TASK GOAL -> With the pictures left out, copy the listing below exactly.

EXERCISE DATA ->
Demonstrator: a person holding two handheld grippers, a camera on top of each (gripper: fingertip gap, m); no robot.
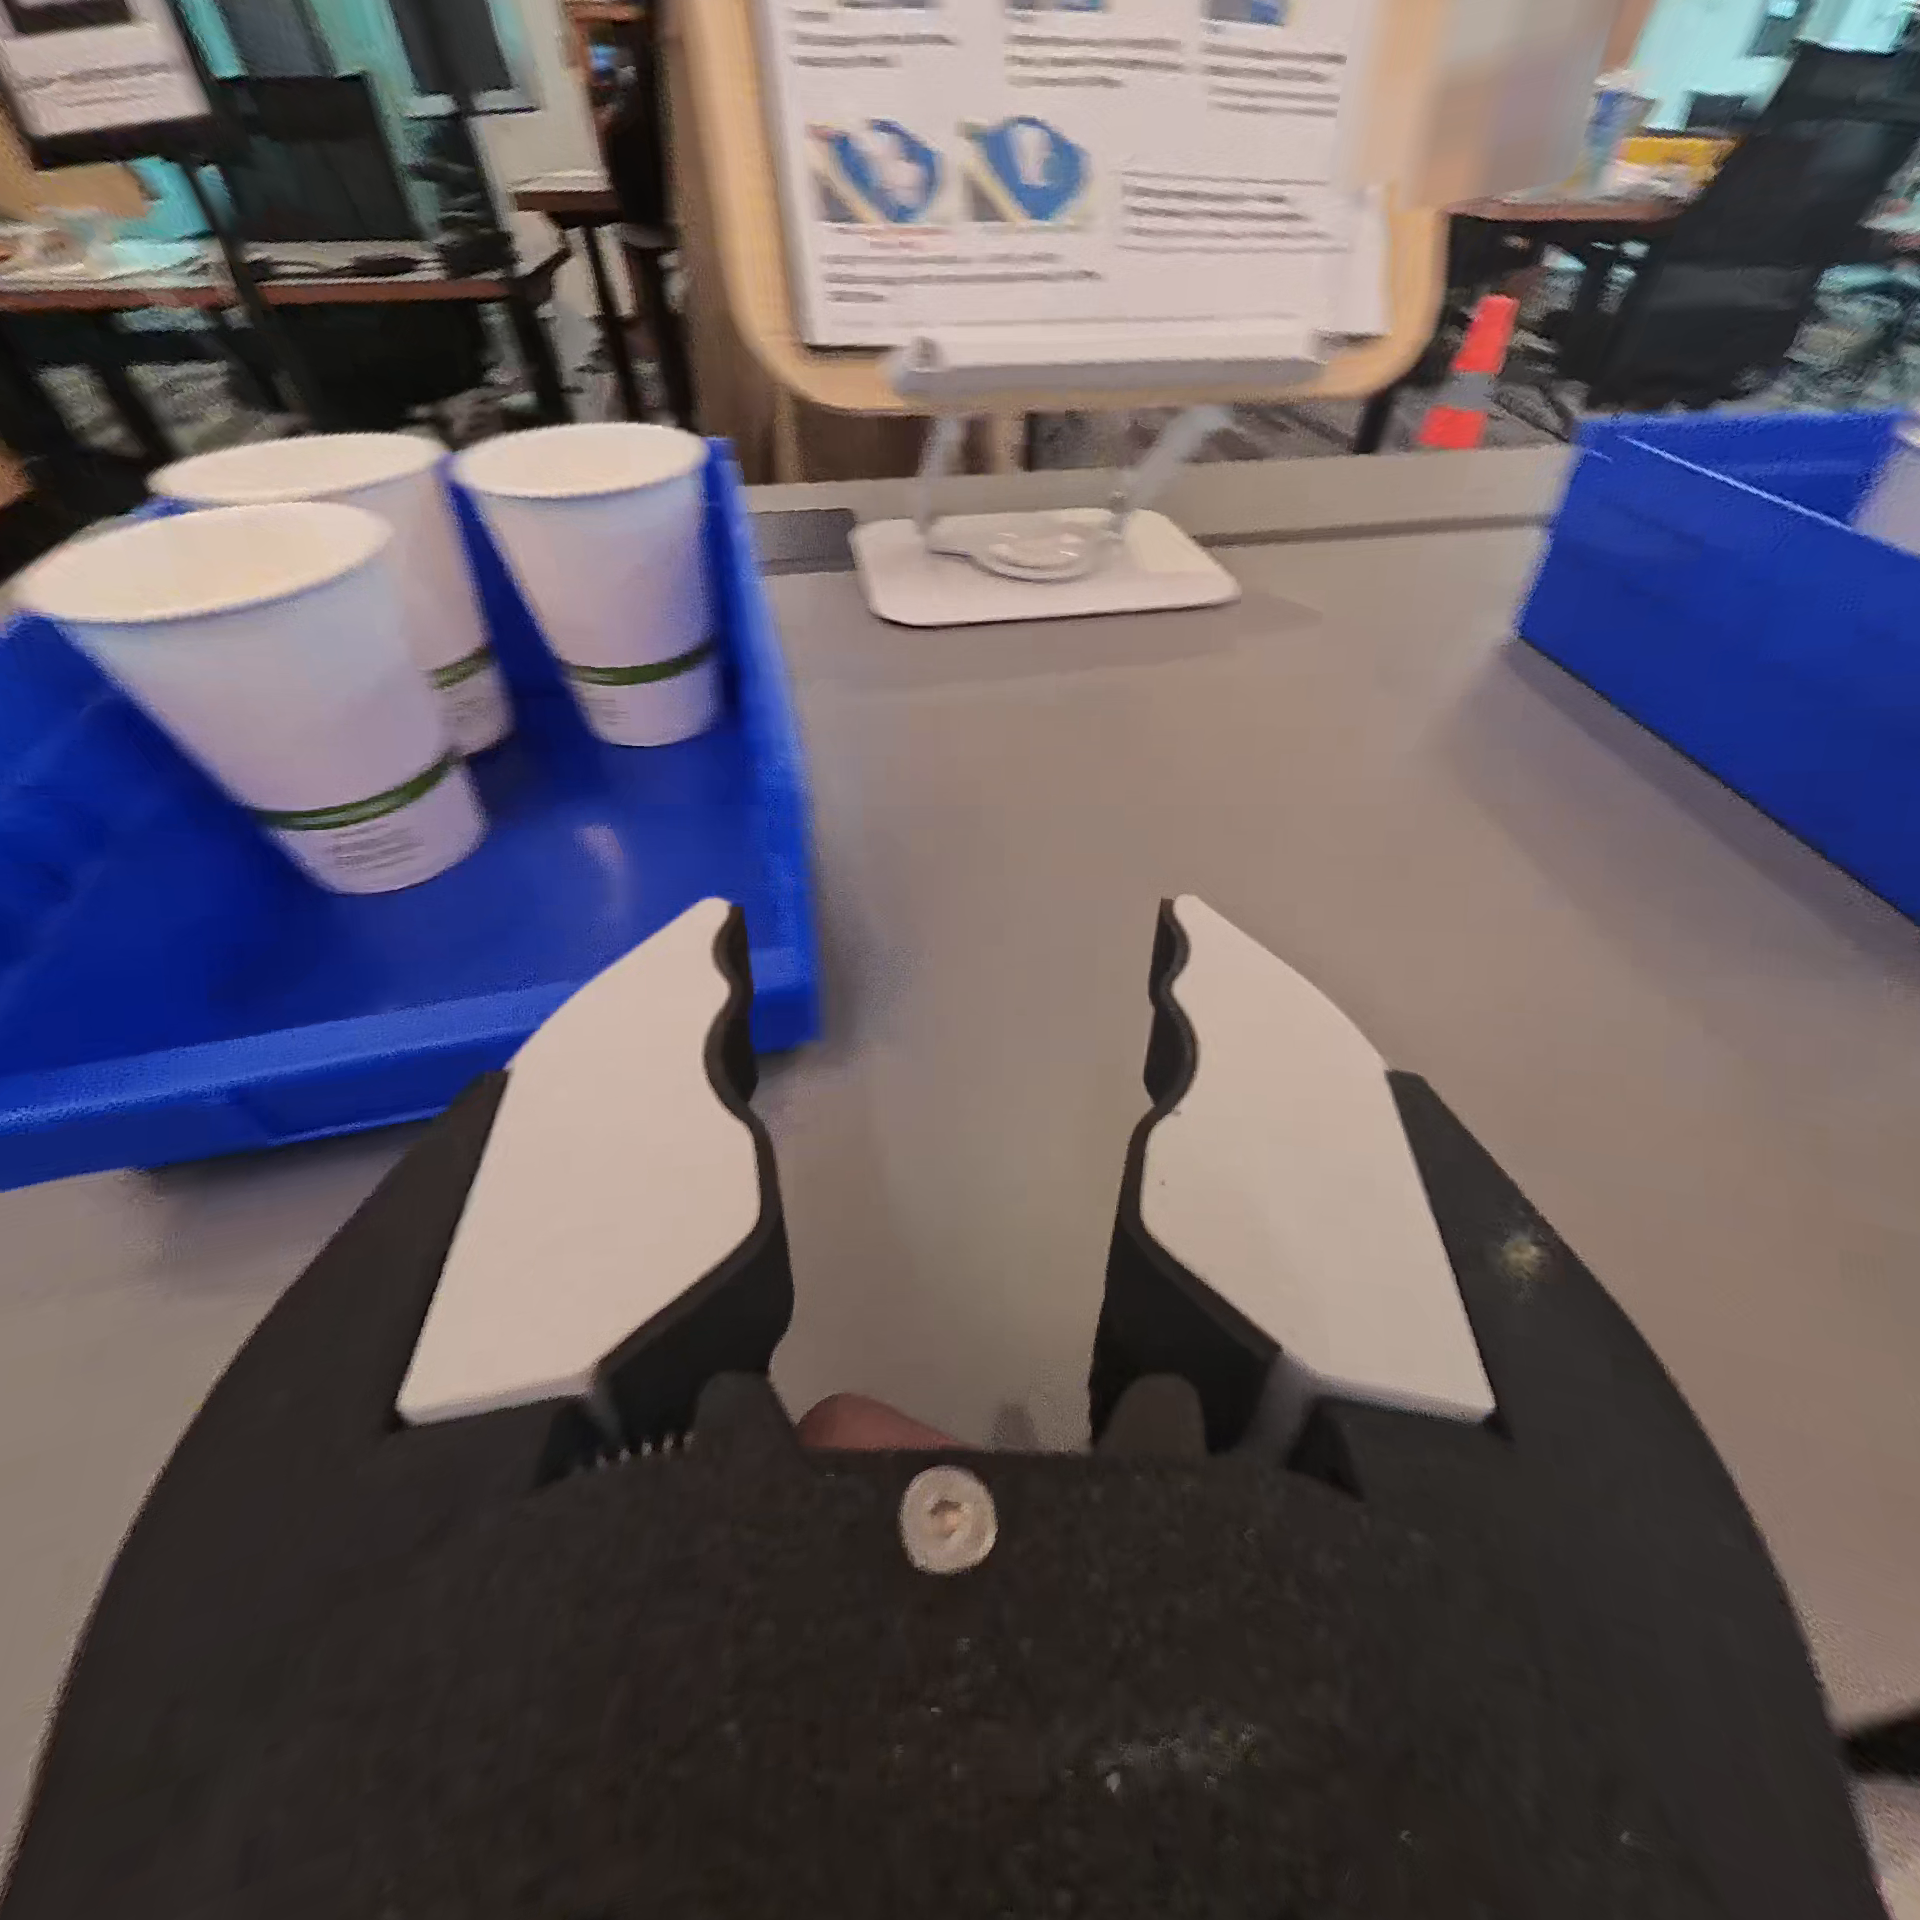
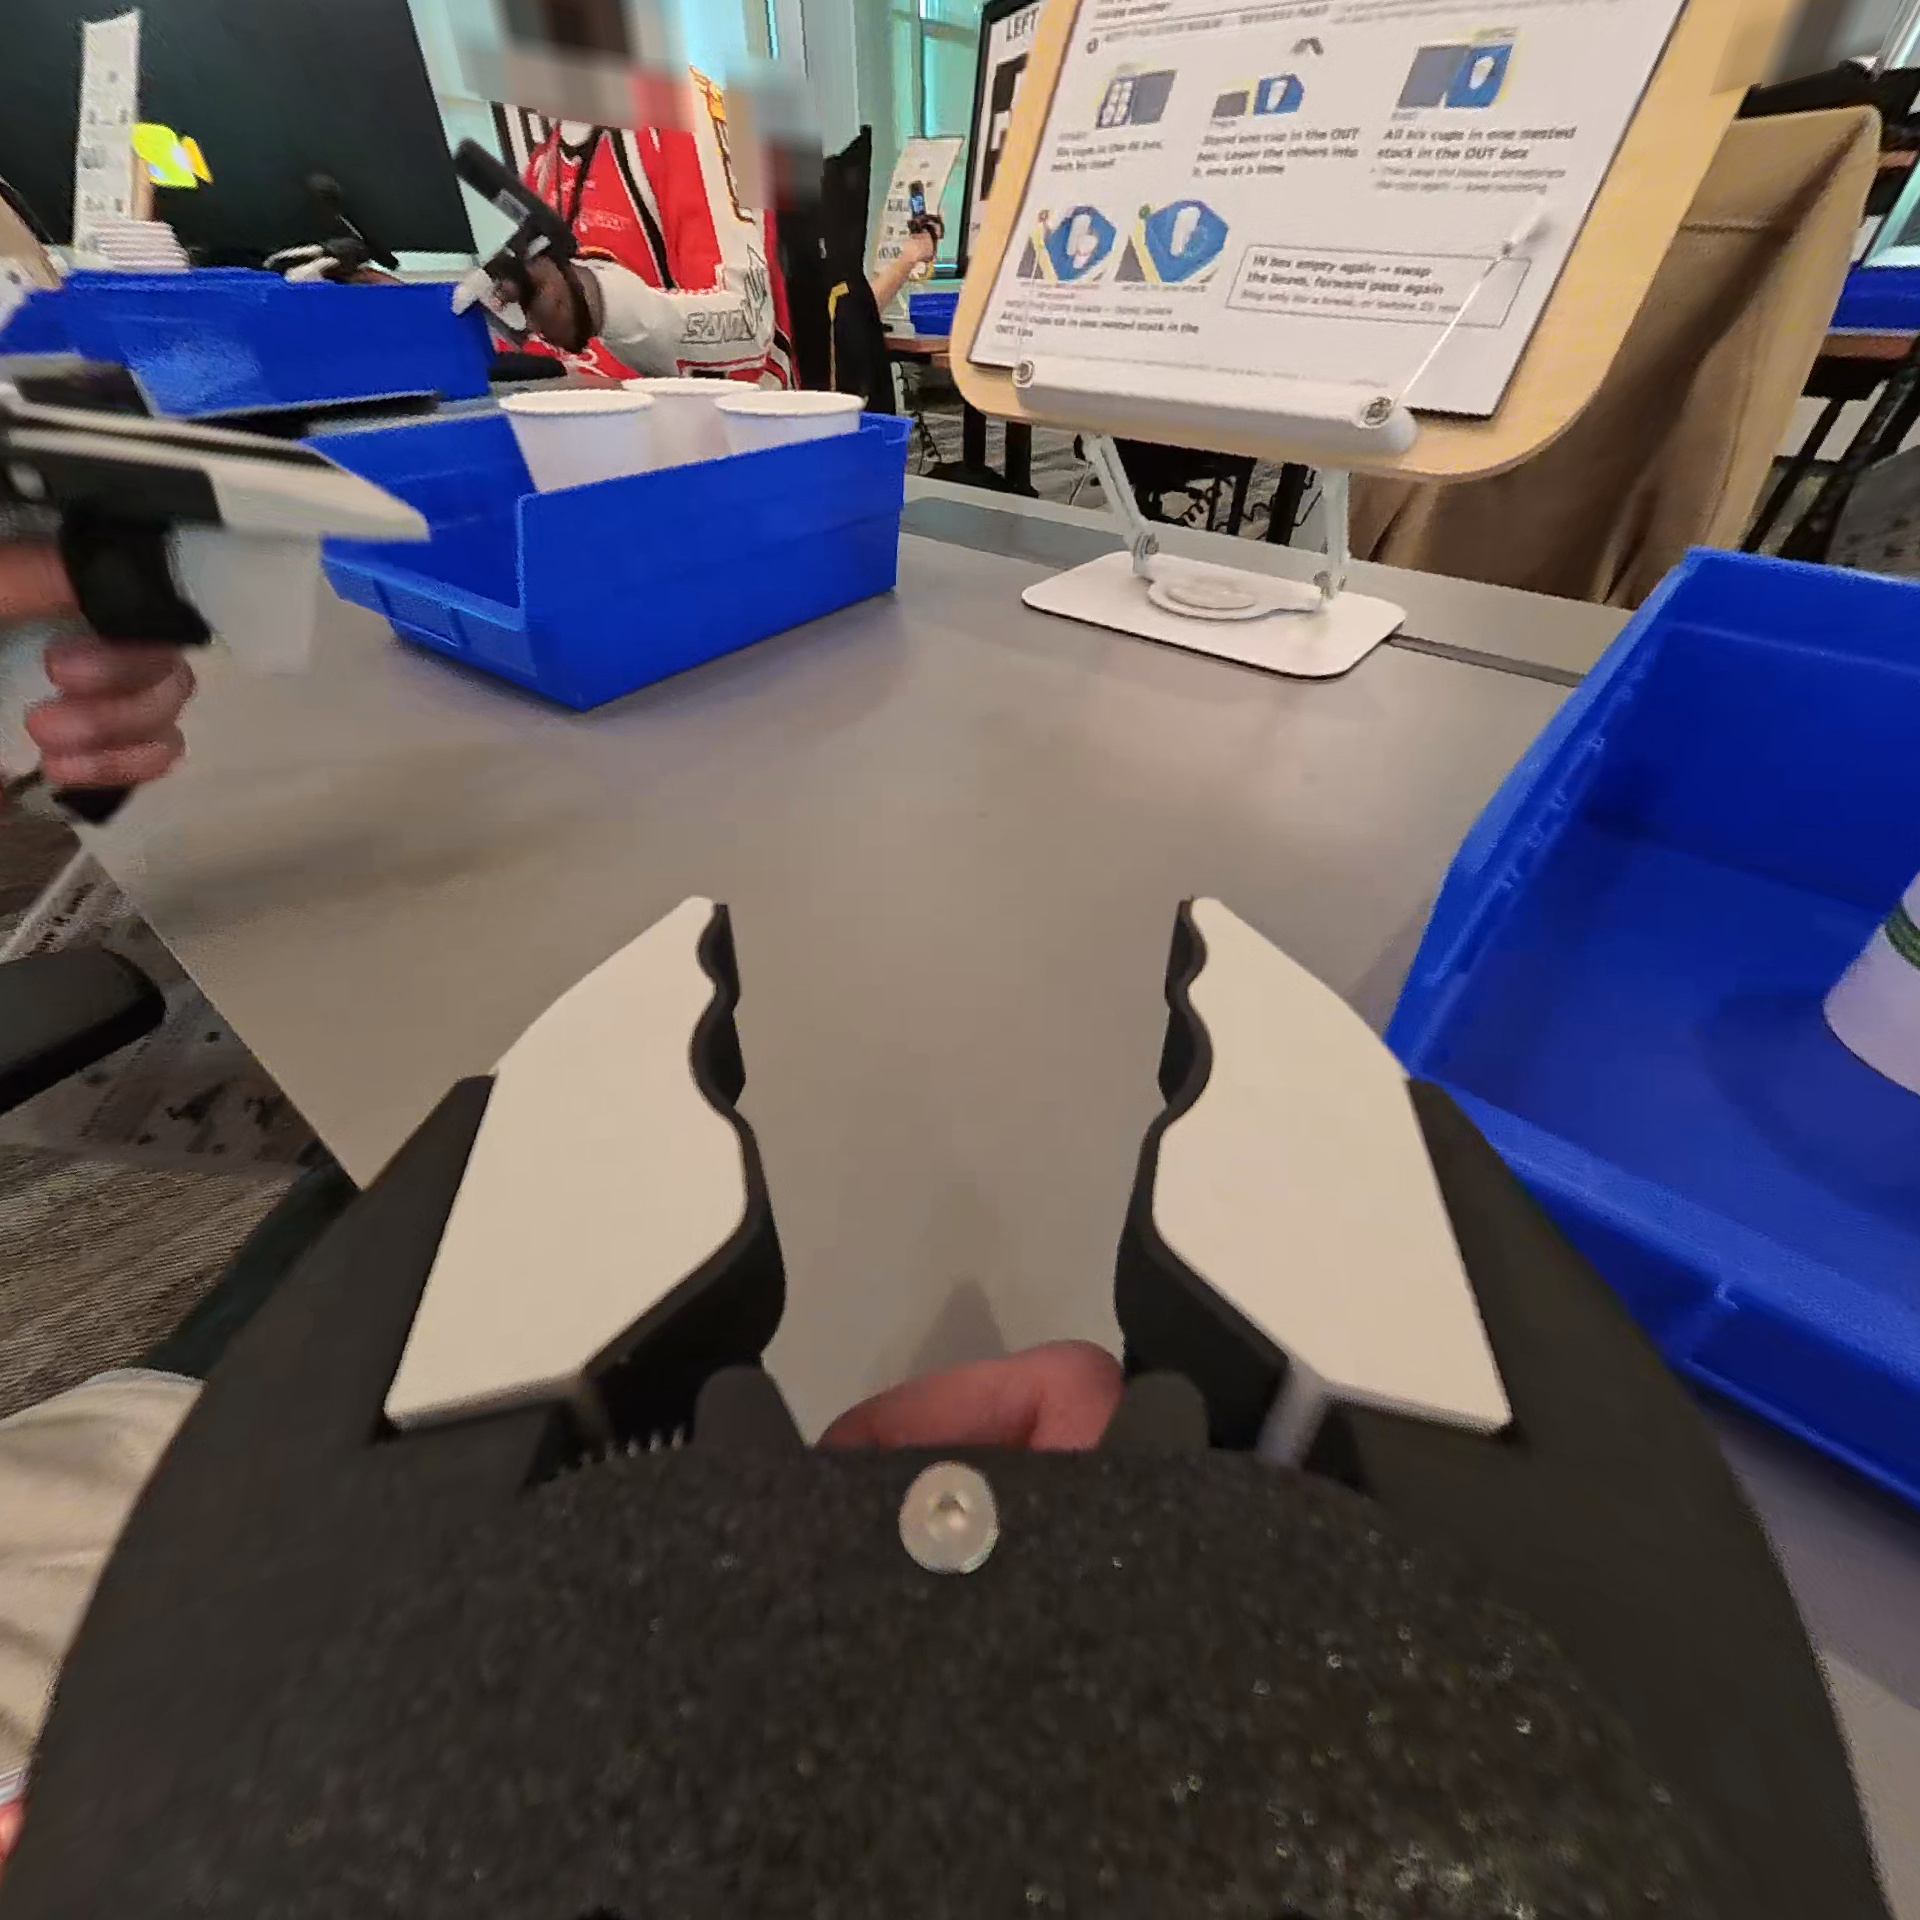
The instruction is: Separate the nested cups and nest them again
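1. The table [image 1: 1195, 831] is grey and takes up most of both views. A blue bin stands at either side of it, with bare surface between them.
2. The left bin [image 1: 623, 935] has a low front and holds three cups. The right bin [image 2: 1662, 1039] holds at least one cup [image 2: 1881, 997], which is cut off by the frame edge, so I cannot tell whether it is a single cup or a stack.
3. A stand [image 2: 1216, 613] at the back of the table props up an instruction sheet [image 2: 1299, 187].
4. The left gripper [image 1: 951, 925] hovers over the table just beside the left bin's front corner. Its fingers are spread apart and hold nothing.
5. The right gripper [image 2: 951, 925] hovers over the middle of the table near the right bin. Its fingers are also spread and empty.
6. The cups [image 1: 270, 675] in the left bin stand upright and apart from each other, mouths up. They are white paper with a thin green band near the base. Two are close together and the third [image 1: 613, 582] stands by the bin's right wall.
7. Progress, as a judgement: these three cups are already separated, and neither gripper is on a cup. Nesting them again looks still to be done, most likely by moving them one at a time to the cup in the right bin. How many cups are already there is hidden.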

RESPONSE TO THE TASK ->
Demonstrator: a person holding two handheld grippers, a camera on top of each (gripper: fingertip gap, m); no robot.
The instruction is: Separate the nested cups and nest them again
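1. The table [image 1: 1195, 831] is grey and takes up most of both views. A blue bin stands at either side of it, with bare surface between them.
2. The left bin [image 1: 623, 935] has a low front and holds three cups. The right bin [image 2: 1662, 1039] holds at least one cup [image 2: 1881, 997], which is cut off by the frame edge, so I cannot tell whether it is a single cup or a stack.
3. A stand [image 2: 1216, 613] at the back of the table props up an instruction sheet [image 2: 1299, 187].
4. The left gripper [image 1: 951, 925] hovers over the table just beside the left bin's front corner. Its fingers are spread apart and hold nothing.
5. The right gripper [image 2: 951, 925] hovers over the middle of the table near the right bin. Its fingers are also spread and empty.
6. The cups [image 1: 270, 675] in the left bin stand upright and apart from each other, mouths up. They are white paper with a thin green band near the base. Two are close together and the third [image 1: 613, 582] stands by the bin's right wall.
7. Progress, as a judgement: these three cups are already separated, and neither gripper is on a cup. Nesting them again looks still to be done, most likely by moving them one at a time to the cup in the right bin. How many cups are already there is hidden.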

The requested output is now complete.